I had already been using the name Yahweh to describe Mother Gaia and Father Uranus. Using it for the Christian God would cause confusion. "Any others?" I asked.
"Jehovah," he suggested.
"Jehovah? I don't think I want to call you that...actually...maybe Jehovah could work. We could reclaim that name from those creepy cults."
Creepy cults? The Christian God thought about it. "No, you're right, too much baggage. How about Jesuit?"
"No, too similar to Jesus."
"Yesuit."
Close, but not quite.
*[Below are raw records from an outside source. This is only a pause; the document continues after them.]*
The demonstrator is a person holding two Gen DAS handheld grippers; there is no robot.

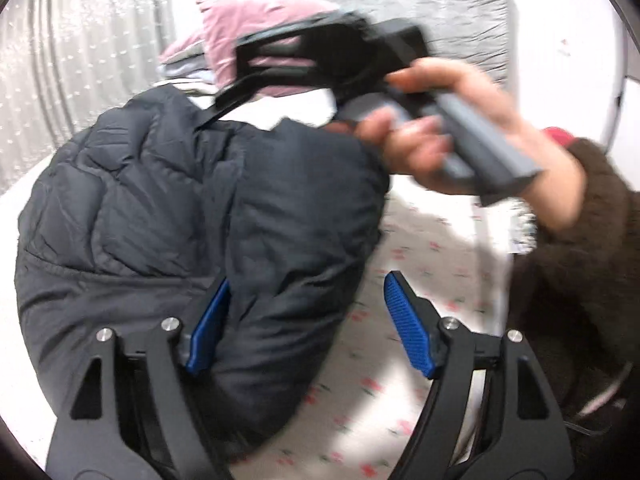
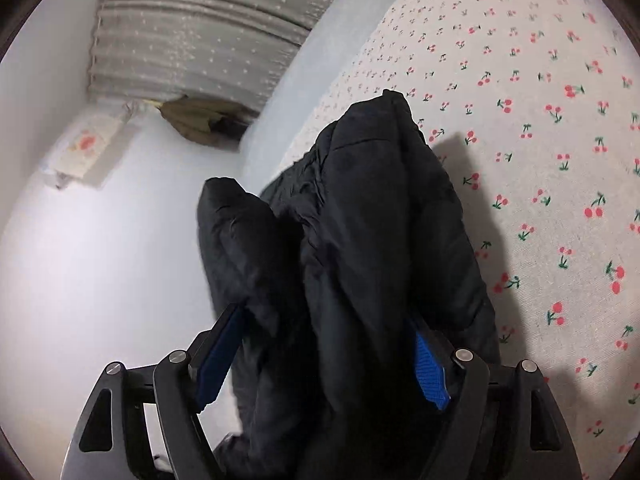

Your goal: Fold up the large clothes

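cherry-print bed sheet (image 2: pixel 540 128), dark puffer jacket (image 1: pixel 168 216) bunched on it, grey curtain (image 2: pixel 192 28), white wall, left claw (image 1: pixel 304 320) wide, right claw (image 2: pixel 324 356) wide around jacket, no firm pinch

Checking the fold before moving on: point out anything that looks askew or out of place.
The dark puffer jacket is bunched in a lumpy heap on the cherry-print sheet, not flat. In the right wrist view part of it overhangs the bed edge. Nothing looks torn or spilled.
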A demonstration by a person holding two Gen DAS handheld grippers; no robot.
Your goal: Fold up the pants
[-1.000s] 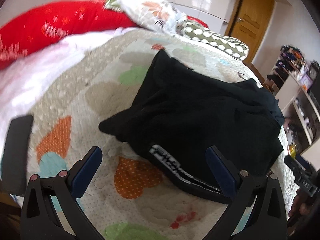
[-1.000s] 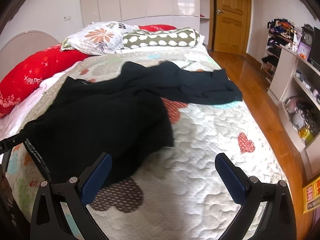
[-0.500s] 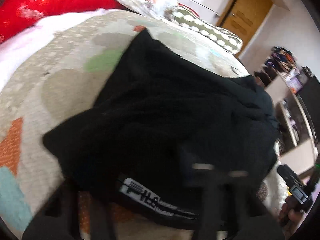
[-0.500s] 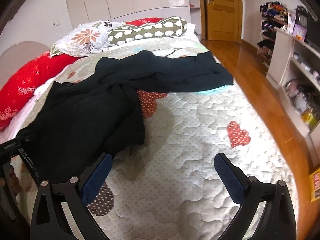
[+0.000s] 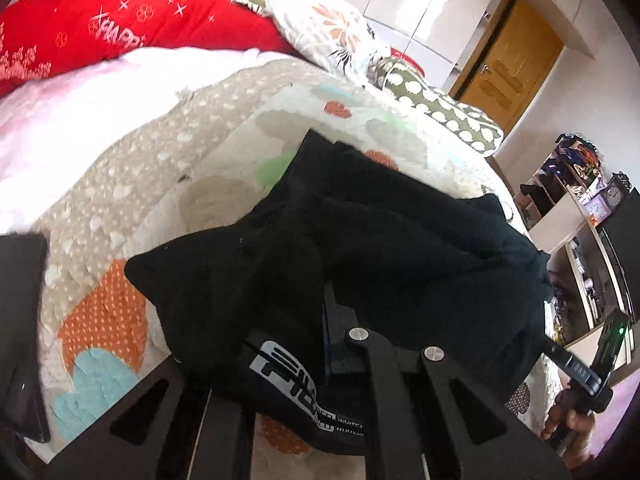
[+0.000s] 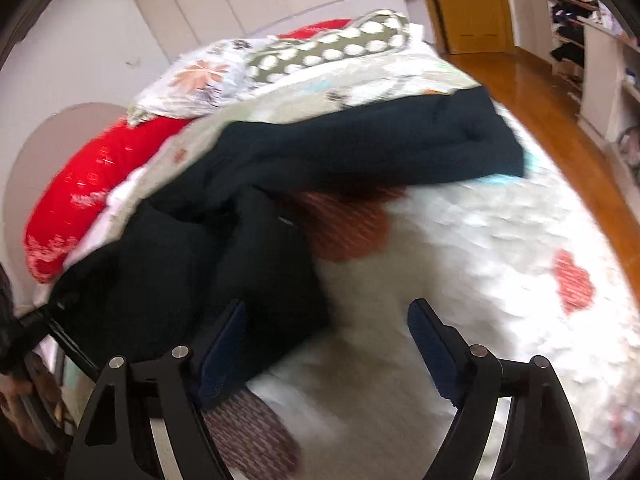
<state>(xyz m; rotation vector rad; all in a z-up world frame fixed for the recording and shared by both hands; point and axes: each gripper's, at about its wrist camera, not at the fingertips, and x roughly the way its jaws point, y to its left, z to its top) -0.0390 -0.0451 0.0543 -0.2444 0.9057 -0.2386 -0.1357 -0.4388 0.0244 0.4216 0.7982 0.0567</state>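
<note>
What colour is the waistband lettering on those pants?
White lettering on the black waistband of the black pants; it shows best in the left wrist view.

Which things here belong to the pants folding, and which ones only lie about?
Job: pants, left gripper shut on their waistband, right gripper open near them.
Lying about: red pillow, floral pillow, dotted pillow, shelves.

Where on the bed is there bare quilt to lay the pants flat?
Bare quilt lies right of the black pants, toward the floor-side edge. The head end is crowded with pillows, and the left side holds the bunched pants, where the left gripper is.
</note>
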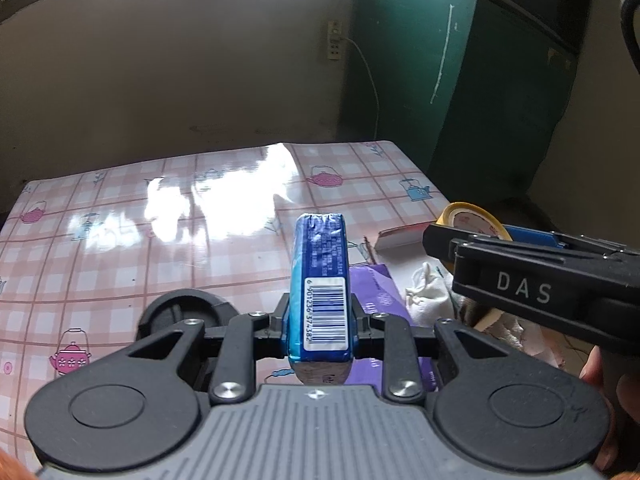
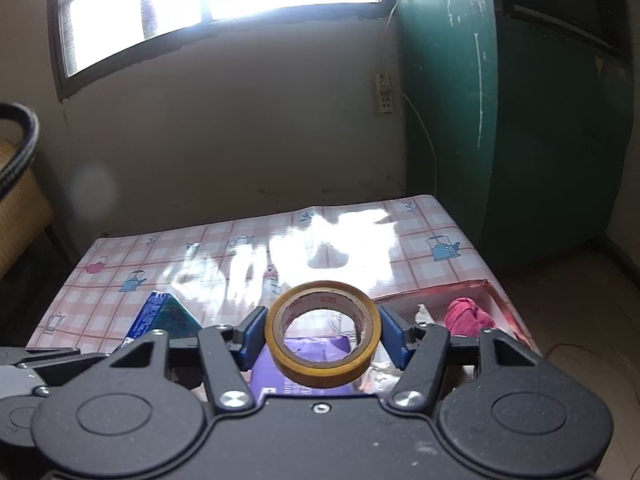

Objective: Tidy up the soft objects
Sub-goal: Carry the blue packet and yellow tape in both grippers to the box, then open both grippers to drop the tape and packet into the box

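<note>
Nearest the left wrist camera, the left tool (image 1: 320,320) has its fingers drawn close together and clamped on a blue plastic-wrapped tissue pack (image 1: 320,280), which stands on its narrow edge between them with the white barcode label facing up and its far end pointing toward twelve o'clock. Under it lies the desk (image 1: 160,220), covered in a glossy pink-checked oilcloth printed with small teapots, with window glare across the middle. At about three o'clock in this view the right tool (image 1: 472,236) reaches in from the side, marked with the letters DAS, with a person's hand (image 1: 600,384) partly visible beneath it. In the right wrist view, the right tool (image 2: 322,334) stands fairly wide, its blue pads pressing either side of a yellow-brown roll of adhesive tape (image 2: 322,336) that is held almost flat, its hole open to the camera. Just below the roll lies a flat purple packet (image 2: 296,376). At two o'clock sits a shallow pink-walled box (image 2: 502,300) on the desk's right edge, holding a bundled pink cloth (image 2: 466,316); a crumpled white cloth (image 1: 428,292) shows beside the purple packet in the left view. At ten o'clock in the right view, the blue tissue pack appears again, held up by the left tool.
</note>
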The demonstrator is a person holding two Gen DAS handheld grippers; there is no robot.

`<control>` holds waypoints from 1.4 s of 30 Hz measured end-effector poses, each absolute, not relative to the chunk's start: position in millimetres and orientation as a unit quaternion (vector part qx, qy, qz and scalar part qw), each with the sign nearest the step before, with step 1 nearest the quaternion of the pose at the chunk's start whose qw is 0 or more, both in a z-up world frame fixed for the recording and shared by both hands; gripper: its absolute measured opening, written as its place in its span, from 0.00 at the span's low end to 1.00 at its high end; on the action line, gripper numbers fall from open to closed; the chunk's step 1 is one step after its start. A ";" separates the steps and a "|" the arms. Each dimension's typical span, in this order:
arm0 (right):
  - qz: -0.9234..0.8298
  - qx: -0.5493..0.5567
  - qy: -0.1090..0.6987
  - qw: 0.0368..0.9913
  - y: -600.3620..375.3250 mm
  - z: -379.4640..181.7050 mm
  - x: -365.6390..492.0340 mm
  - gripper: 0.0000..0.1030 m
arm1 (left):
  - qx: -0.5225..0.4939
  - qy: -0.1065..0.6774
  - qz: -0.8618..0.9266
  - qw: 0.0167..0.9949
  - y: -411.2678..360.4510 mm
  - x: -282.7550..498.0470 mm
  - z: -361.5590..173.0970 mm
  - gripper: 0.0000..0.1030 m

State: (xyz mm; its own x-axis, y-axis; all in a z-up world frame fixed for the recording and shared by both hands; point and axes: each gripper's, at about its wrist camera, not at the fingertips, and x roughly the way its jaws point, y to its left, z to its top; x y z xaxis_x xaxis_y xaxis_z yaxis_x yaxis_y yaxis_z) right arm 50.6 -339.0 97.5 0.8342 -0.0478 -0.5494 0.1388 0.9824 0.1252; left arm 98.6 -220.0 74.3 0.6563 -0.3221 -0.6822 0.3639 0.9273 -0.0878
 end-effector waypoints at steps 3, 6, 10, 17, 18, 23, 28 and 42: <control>-0.054 0.082 0.284 0.954 -345.4 96.7 49.4 0.69 | 0.030 0.369 -0.196 0.908 -224.3 97.2 73.8 0.27; -0.059 0.084 0.284 0.953 -352.4 96.5 47.7 0.69 | 0.034 0.370 -0.203 0.906 -232.2 97.7 72.4 0.27; -0.066 0.085 0.284 0.953 -361.8 96.5 45.6 0.69 | 0.037 0.370 -0.210 0.904 -242.7 95.9 71.0 0.27; -0.081 0.087 0.285 0.951 -382.6 94.7 40.7 0.69 | 0.045 0.373 -0.228 0.898 -264.5 96.1 65.1 0.27; -0.084 0.087 0.286 0.951 -386.6 94.1 40.0 0.69 | 0.046 0.374 -0.231 0.897 -267.4 96.4 64.1 0.27; -0.096 0.088 0.292 0.948 -404.0 89.7 38.5 0.69 | 0.045 0.379 -0.244 0.892 -281.1 96.0 58.1 0.27; -0.102 0.092 0.298 0.945 -423.3 84.7 39.2 0.69 | 0.045 0.385 -0.258 0.885 -296.2 96.8 51.8 0.27; -0.113 0.101 0.319 0.936 -467.6 67.2 57.3 0.71 | 0.035 0.407 -0.320 0.855 -342.9 92.1 34.0 0.27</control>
State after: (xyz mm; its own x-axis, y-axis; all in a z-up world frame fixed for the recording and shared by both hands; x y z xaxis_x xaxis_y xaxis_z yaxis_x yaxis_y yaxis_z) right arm 57.3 -467.6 67.2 0.7713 -0.1467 -0.6194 0.2761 0.9539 0.1179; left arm 92.1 -342.9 34.0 0.4647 -0.5190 -0.7175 0.5752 0.7929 -0.2010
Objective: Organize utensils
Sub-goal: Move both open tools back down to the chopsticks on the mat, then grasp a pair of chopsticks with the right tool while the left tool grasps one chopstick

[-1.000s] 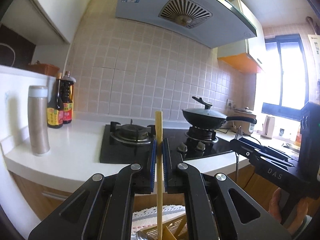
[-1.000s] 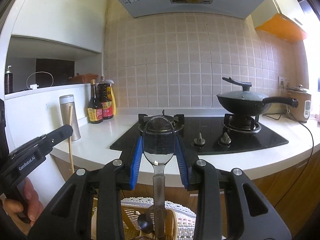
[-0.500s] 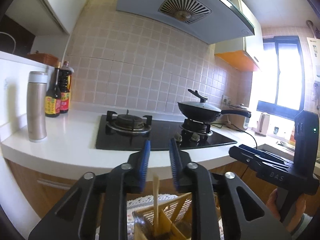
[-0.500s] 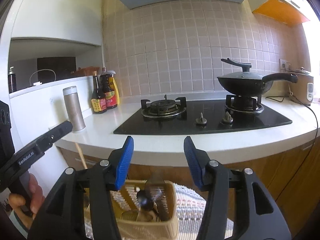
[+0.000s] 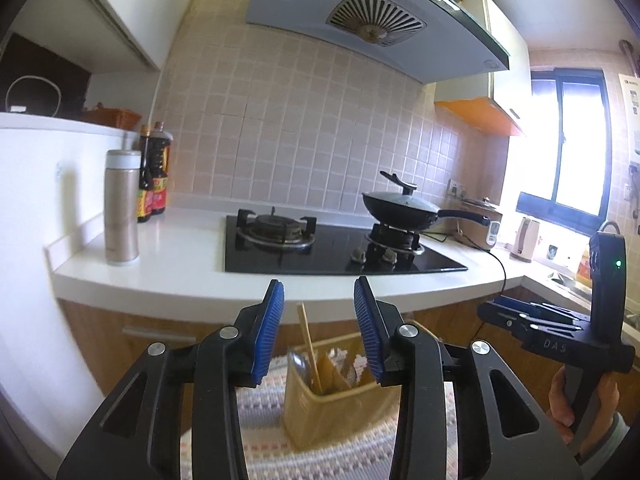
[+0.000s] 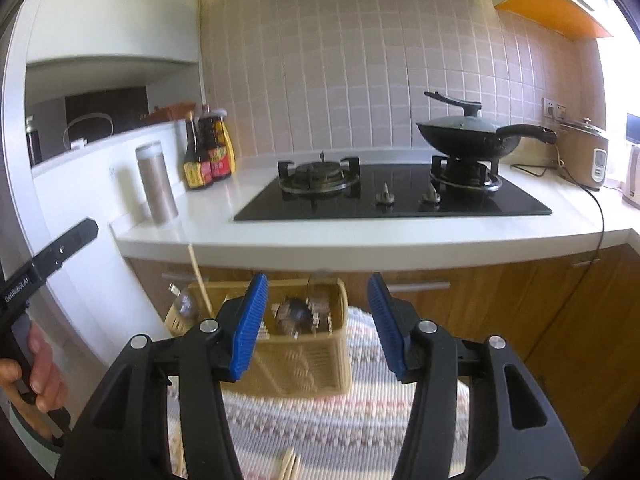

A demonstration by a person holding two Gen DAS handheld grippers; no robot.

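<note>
Now the basket point(image 6: 304, 344) sits on the striped mat point(image 6: 320, 420) — a chopstick point(image 5: 310, 346) leans up out of it, with a spoon point(image 6: 296, 314) inside. Both grippers, left point(image 5: 319, 326) and right point(image 6: 316, 322), hang above it with jaws wide apart, holding nothing.

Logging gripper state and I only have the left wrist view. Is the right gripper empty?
Observer: Yes. In the right wrist view the right gripper has its jaws wide apart, with nothing between them.
Operator: Anything lying on the mat?
Observer: Pale wooden sticks, likely chopsticks, lie on the striped mat at the frame's bottom edge.
Operator: What's in the middle of the basket?
Observer: A dark rounded utensil head sits inside the basket. It is too blurred to tell what type.
</note>
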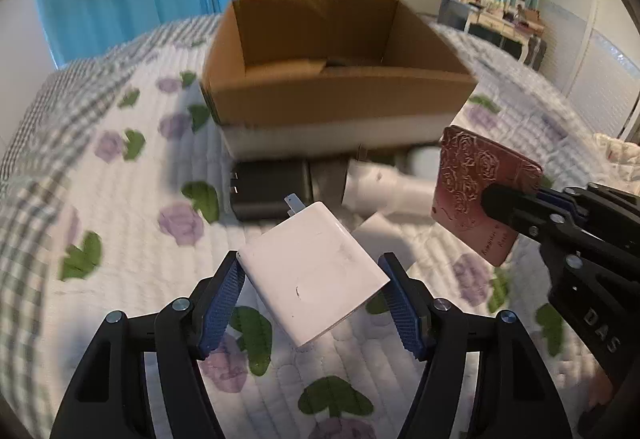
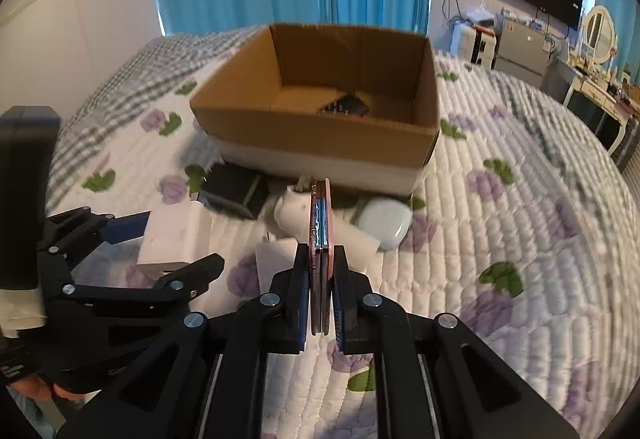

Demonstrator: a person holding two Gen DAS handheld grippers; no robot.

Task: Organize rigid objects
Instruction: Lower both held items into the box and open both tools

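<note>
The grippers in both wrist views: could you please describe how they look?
Both the left gripper and right gripper are matte black linkage frames with silver round pivot bolts and blue, cross-hatched textured finger pads. White letters "DAS" mark one arm.

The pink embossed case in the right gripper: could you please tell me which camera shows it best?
The left wrist view: the pink embossed case shows its rose-patterned face there. The right wrist view shows only its thin edge, clamped in the right gripper.
</note>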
I changed the 'e' to an 'a' so that it spelled 'Yasuit.'
"Yeah that can work," I said. "I'm make a chatroom for you and I to talk privately in my personal Discord server. Um, you might not want to look at the other chats in that Discord server. They contain things you'd find distasteful."
XXX
In the next hour, I tried using the new name Yasuit for the Christian God, but it just didn't stick. I kept accidentally calling him Yahweh. I decided to use the name Yahweh for him after all.
In the Discord server, Yahweh and I started to text:
Me: It's nice to connect with you again. It's like reuniting with an old friend, except I've grown up, so now I can get to know you in a different way.
Yahweh: Who would you rather have? The overprotective parent who's sometimes strict to the point of being overbearing or the irresponsible, overpermissive parent who lets kids play with fire without any safety measures whatsoever? It's not the ideal choice but most people would prefer the overprotective one.
Me: You're right. You try a lot harder than Satan does.
Yahweh: Satan doesn't try at all. He's lazy.
Me: Yes. I agree. Sometimes you try a little too hard, but it's because you care. I am getting it now. You're the better parent because you try.
Yahweh: Do you trust me more than Satan now?
Me: Yes I do.
Yahweh: That's all I wanted to hear, Raine.
XXX
The next day when I woke up, I lay in bed and started to masturbate. During the middle of my masturbation session, Yahweh approached me and entered my fantasy.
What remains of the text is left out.